Riscaldare un patio non è così semplice come collegare semplicemente un dispositivo ad alta potenza alla rete elettrica. Quando creiamo riscaldatori elettrici resistenti all’acqua che funzionino bene con le soluzioni per case intelligenti, la vera sfida riguarda il rapporto tra l’energia necessaria per produrre calore e l’elettronica delicata incaricata di gestire i comandi intelligenti.
Come funzionano questi dispositivi
Utilizziamo emettitori a onde infrarosse a corto raggio. Invece di cercare di riscaldare l’aria fredda della notte – cosa praticamente impossibile – questi emettitori irradiano calore direttamente su di noi e sui nostri ospiti. È come stare al sole.
Per rendere questi dispositivi “intelligenti”, inseriamo un relè resistente tra la presa elettrica e l’elemento riscaldante. Si tratta, in sostanza, di un interruttore digitale: un piccolo segnale da 5V o 12V inviato dal dispositivo intelligente attiva l’interruttore, permettendo così alla tensione di 110V o 220V di fluire verso l’elemento riscaldante.

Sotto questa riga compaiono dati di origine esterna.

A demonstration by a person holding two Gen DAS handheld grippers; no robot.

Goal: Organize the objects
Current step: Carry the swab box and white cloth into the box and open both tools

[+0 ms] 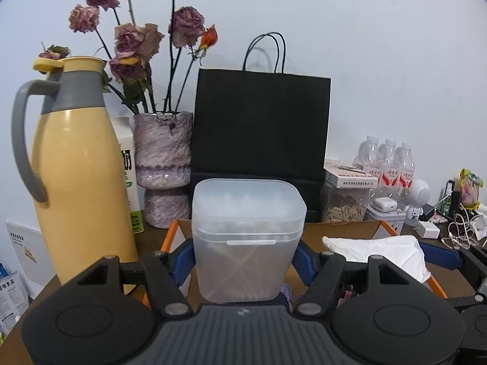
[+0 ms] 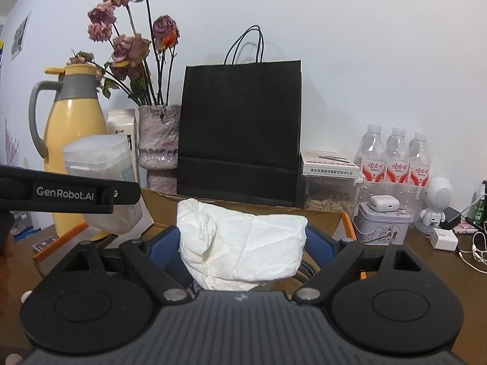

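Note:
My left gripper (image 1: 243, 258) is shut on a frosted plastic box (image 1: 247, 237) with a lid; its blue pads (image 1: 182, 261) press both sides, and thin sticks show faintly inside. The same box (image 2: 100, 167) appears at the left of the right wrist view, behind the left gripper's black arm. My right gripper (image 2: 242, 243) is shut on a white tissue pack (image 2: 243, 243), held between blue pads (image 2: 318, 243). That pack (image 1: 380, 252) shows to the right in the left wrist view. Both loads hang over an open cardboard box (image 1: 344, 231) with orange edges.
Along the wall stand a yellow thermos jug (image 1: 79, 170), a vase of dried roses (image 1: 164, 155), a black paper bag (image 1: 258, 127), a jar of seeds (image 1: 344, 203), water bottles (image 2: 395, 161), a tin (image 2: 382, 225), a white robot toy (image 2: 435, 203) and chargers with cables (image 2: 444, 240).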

Poiché si tratta di dispositivi utilizzati all’aperto, non possiamo permetterci che la pioggia entrino all’interno del dispositivo e danneggi i componenti elettronici. Per questo utilizziamo sigillanti di grado IPX4 o IP65, oltre a giunzioni perfette attorno ai cavi. Questo previene che l’acqua entri nel dispositivo e causi danni.
Niente più attese lunghe
Nessuno vuole rimanere al freddo per dieci minuti in attesa che il riscaldatore si riscaldi. Ecco perché utilizziamo tecnologie come Zigbee o Matter: sono più veloci e affidabili rispetto al Wi-Fi tradizionale per questo tipo di applicazioni. Basta premere un pulsante sul telefono: il segnale raggiunge il dispositivo di controllo, il relè si attiva e in pochi secondi ci si trova al caldo. È quasi istantaneo.
La verità sull’ingegneristica
Il problema è che aggiungere controlli intelligenti a dispositivi ad alta potenza comporta l’aggiunta di un altro componente che potrebbe rompersi. I relè possono deteriorarsi se vengono attivati e disattivati migliaia di volte. Inoltre, quando il riscaldatore viene acceso per la prima volta, si verifica un forte aumento di corrente. Se si utilizza un relè di scarsa qualità, i suoi contatti interni possono fondersi tra loro. Il riscaldatore rimarrà quindi sempre “acceso”, creando problemi. Per evitare questo, utilizziamo relè di dimensioni maggiori. È una soluzione semplice che permette a tutto di funzionare senza problemi.